__WHAT YOU SHOULD DO__: Scanning the entries below, copy every line that contains the word "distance".

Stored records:
────────────────────

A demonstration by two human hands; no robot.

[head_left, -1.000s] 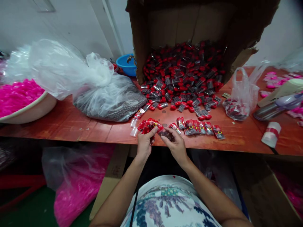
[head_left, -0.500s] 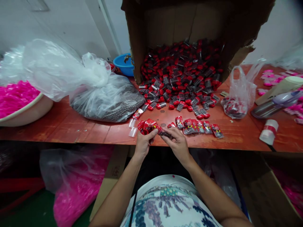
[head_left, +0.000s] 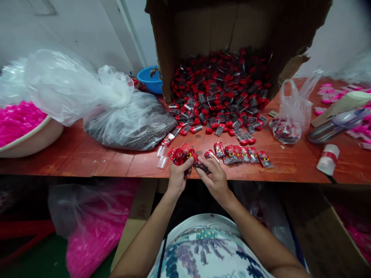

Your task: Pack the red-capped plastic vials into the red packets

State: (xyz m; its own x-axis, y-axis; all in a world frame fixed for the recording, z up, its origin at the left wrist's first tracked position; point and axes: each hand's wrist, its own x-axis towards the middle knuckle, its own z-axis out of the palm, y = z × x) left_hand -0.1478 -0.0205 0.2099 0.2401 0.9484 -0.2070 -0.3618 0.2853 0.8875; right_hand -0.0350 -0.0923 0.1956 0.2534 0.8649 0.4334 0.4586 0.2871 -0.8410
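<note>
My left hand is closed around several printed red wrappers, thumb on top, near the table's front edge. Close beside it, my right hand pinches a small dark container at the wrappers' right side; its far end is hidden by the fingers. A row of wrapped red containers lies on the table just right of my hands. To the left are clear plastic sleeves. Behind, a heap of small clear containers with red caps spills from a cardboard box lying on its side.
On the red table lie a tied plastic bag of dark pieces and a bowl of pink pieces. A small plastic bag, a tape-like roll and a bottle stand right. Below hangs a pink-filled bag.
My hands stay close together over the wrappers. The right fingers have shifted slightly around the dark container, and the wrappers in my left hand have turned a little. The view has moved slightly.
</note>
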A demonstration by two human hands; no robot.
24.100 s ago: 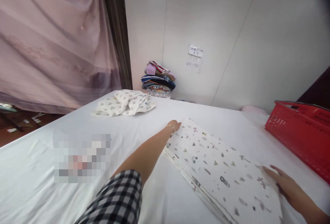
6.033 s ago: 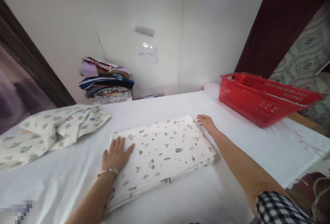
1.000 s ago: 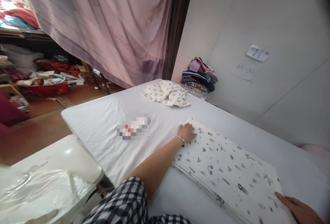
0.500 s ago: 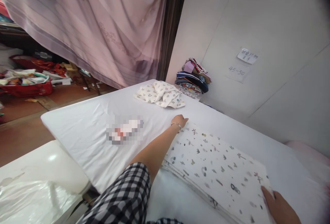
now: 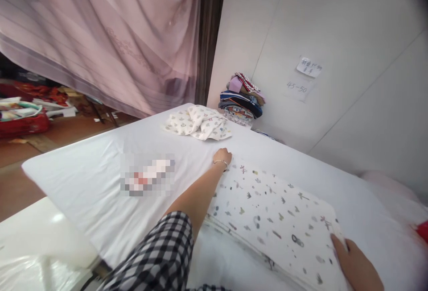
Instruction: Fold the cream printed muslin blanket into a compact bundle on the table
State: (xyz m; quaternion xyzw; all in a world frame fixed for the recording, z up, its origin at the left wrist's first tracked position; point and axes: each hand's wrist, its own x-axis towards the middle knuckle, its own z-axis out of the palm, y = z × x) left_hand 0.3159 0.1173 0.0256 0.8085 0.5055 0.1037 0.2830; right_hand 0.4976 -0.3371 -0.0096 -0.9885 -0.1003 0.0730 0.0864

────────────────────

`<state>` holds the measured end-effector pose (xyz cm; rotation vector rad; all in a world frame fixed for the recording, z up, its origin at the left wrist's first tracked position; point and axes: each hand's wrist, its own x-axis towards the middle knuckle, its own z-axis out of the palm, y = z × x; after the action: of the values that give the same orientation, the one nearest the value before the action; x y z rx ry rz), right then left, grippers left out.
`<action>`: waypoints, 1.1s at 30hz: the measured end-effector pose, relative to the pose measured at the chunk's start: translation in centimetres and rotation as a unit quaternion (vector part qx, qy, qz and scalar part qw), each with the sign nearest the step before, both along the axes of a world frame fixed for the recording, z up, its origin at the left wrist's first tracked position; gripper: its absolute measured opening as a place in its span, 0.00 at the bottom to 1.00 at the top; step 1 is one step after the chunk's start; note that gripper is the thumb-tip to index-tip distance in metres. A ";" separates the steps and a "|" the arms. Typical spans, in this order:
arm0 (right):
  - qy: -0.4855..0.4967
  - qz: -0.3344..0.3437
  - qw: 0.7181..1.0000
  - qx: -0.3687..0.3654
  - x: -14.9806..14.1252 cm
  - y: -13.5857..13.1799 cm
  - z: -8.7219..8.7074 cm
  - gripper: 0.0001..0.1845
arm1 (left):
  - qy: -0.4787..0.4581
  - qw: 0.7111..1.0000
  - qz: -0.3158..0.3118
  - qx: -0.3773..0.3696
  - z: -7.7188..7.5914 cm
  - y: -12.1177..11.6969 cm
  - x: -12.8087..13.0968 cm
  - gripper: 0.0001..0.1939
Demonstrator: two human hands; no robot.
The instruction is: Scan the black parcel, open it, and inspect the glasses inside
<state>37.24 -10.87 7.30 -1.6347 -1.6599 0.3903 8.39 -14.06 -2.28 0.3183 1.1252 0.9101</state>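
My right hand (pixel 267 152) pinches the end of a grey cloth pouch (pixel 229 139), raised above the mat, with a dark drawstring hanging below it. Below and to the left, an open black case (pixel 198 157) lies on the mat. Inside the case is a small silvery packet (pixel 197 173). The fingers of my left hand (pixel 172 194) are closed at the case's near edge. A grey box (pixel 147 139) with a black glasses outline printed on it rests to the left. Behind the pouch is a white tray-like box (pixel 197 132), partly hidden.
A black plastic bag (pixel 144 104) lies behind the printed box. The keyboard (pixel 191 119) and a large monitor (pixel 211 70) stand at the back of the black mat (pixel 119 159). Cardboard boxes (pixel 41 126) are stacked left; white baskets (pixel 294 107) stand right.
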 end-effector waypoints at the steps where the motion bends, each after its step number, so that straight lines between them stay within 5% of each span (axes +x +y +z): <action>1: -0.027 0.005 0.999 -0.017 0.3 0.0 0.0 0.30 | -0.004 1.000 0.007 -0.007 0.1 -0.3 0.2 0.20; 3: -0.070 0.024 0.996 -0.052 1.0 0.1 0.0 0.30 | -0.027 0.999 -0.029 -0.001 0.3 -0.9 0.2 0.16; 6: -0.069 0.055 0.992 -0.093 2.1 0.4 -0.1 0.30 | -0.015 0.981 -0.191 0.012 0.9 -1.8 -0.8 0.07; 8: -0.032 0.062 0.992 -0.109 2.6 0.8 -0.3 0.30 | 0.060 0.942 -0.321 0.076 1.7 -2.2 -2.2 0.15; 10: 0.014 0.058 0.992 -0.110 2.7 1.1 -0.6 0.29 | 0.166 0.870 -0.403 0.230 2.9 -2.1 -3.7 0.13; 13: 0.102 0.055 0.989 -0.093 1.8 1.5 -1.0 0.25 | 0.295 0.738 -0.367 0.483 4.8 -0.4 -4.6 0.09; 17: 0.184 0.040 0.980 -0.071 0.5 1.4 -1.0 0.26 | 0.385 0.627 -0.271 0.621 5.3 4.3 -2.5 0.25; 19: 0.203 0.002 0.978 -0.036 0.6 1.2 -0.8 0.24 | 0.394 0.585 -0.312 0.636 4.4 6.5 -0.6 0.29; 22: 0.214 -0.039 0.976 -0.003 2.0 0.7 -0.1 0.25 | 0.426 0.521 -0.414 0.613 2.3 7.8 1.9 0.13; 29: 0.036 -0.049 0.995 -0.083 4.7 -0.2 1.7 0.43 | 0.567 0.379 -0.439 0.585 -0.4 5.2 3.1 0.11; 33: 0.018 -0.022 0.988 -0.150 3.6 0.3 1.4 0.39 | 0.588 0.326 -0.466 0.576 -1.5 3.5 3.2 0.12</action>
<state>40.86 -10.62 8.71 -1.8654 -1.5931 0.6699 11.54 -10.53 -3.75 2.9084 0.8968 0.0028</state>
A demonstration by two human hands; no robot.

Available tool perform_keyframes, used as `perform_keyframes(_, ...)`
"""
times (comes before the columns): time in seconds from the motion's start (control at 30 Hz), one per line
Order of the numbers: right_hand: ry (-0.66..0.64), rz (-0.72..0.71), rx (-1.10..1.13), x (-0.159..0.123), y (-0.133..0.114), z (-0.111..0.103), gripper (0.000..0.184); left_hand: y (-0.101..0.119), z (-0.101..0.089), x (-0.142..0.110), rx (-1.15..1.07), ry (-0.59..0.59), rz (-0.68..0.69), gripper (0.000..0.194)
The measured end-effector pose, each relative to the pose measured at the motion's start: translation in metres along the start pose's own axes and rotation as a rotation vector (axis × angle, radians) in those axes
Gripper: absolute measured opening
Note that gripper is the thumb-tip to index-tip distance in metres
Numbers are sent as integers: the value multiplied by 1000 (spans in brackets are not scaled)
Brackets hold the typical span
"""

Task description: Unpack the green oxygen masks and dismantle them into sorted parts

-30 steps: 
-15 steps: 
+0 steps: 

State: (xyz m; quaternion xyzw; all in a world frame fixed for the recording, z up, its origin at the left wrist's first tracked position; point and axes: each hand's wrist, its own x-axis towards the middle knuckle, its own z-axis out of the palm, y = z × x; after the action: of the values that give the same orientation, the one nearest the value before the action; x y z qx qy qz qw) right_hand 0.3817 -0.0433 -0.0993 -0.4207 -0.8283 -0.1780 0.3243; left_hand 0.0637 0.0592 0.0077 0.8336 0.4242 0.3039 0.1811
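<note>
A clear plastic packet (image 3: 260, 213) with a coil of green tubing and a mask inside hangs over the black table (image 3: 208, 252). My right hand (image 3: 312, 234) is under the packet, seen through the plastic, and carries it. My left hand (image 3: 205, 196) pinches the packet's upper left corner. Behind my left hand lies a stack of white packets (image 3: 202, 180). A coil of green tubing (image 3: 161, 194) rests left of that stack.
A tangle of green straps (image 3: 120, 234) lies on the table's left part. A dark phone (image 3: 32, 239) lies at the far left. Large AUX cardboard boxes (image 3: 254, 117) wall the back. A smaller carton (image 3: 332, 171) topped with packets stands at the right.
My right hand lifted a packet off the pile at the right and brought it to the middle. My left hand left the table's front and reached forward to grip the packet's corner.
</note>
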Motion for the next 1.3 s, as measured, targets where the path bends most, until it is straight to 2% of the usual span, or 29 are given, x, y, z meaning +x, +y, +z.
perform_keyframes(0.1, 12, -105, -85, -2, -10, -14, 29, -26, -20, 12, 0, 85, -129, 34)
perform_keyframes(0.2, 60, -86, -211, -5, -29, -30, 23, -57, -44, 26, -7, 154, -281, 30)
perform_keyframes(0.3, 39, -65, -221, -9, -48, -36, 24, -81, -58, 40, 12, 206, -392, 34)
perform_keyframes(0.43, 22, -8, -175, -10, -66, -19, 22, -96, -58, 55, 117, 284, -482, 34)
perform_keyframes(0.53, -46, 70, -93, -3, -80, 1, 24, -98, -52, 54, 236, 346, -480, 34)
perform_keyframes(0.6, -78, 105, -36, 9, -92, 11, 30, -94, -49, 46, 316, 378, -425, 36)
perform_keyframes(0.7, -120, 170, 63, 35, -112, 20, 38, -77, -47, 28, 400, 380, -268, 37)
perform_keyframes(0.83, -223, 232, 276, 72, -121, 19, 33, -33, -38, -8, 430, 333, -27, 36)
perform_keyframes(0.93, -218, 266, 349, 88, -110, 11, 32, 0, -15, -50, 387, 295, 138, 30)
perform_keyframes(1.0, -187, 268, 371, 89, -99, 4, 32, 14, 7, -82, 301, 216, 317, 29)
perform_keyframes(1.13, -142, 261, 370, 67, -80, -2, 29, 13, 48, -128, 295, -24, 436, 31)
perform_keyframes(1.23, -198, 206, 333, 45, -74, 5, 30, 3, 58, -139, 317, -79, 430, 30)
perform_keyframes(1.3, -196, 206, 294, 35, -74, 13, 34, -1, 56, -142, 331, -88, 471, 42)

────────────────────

__PROBLEM SOLUTION__:
`<action>`: waypoints, 1.1s at 30hz: the measured end-effector pose, relative to the pose measured at the chunk's start: translation in centimetres and rotation as a unit quaternion (vector part qx, qy, qz and scalar part qw), each with the sign nearest the step before, both along the axes of a world frame fixed for the recording, z up, its origin at the left wrist's first tracked position; gripper: its absolute measured opening as a place in its span, 0.00 at the bottom to 1.00 at the top; step 1 is one step after the chunk's start; note that gripper is the thumb-tip to index-tip distance in metres. A ";" separates the steps and a "|" the arms. Typical spans, in this order:
Note that gripper is the thumb-tip to index-tip distance in metres

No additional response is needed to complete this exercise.